HOW TO COMPLETE THIS TASK:
Which of the lines below mention the word "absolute"? Pull each one out.

*** RECORDS ***

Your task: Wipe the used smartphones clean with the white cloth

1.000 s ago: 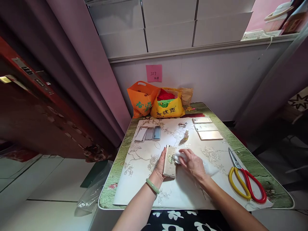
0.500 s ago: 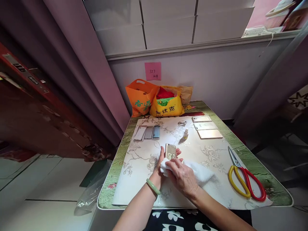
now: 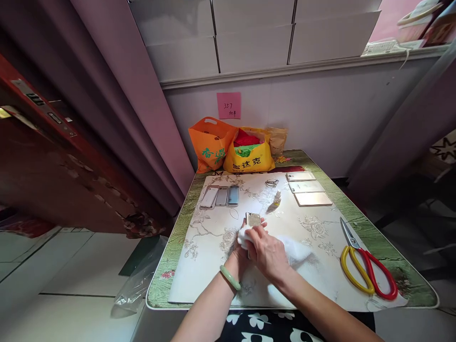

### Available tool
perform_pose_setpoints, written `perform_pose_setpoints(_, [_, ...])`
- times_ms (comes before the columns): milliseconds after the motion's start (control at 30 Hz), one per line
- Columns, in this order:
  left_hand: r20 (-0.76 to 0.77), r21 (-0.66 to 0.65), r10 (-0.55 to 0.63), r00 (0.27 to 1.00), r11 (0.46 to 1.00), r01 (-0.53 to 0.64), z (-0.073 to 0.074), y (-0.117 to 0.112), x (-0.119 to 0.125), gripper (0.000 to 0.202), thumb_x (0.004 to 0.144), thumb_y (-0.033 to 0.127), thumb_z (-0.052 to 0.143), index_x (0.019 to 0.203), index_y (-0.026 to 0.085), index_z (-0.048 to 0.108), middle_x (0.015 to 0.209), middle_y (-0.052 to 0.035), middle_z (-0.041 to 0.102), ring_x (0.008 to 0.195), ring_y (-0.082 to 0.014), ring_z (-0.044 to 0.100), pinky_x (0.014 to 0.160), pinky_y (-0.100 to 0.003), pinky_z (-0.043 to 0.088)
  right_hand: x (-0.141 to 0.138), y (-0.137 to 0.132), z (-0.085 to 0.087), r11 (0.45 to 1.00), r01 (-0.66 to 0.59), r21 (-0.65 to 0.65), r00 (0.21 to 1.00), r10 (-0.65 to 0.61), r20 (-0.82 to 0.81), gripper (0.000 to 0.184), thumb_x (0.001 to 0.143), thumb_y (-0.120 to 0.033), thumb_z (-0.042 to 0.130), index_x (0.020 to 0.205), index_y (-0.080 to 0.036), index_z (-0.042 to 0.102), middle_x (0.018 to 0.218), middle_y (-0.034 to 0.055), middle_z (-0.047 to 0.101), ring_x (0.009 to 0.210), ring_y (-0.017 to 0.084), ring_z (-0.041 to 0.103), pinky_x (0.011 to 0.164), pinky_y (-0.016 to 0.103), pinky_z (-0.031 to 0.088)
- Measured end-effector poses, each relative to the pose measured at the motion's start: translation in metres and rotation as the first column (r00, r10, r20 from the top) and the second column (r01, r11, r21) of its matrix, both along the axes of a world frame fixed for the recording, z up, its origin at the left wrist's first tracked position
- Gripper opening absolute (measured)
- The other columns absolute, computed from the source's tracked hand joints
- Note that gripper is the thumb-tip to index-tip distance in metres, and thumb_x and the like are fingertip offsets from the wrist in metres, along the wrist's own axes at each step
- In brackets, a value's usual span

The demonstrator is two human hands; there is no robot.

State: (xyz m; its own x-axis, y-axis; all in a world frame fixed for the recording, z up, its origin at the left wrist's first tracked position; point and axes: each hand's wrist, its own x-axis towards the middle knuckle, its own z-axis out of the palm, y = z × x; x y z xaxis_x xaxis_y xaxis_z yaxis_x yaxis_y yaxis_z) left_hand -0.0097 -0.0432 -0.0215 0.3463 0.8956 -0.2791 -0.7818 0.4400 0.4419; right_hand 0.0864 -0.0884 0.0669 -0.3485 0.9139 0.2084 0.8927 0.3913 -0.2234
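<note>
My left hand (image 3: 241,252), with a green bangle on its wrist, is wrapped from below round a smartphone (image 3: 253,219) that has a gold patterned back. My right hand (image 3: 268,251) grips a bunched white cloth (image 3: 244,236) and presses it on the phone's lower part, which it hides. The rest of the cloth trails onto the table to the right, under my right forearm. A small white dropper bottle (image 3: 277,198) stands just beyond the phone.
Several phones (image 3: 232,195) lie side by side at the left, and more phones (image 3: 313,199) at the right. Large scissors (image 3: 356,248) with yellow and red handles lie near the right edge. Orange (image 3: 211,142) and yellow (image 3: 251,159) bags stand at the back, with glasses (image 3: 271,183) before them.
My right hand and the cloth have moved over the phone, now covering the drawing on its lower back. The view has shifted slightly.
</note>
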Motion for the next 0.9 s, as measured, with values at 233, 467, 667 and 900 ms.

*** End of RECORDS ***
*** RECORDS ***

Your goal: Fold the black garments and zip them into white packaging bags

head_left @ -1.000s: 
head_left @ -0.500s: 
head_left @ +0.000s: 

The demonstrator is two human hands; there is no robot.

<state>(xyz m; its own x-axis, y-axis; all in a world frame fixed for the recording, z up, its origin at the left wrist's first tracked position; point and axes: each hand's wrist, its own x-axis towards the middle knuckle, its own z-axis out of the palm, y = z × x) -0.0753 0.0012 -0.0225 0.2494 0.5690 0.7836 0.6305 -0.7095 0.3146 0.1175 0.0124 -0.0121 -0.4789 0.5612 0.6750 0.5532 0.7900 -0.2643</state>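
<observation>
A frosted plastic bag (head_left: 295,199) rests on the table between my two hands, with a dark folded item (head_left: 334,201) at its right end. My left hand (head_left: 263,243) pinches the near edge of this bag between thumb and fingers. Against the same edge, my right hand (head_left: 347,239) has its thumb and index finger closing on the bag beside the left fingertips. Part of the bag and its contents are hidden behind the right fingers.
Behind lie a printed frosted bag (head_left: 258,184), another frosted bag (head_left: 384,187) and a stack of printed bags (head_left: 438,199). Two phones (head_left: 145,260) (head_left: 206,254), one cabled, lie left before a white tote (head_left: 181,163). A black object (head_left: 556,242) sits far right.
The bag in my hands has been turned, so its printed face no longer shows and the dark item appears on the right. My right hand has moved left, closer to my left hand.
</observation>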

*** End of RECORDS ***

WRITTEN ANSWER:
- Gripper opening absolute (measured)
- The other columns absolute, computed from the source's tracked hand joints

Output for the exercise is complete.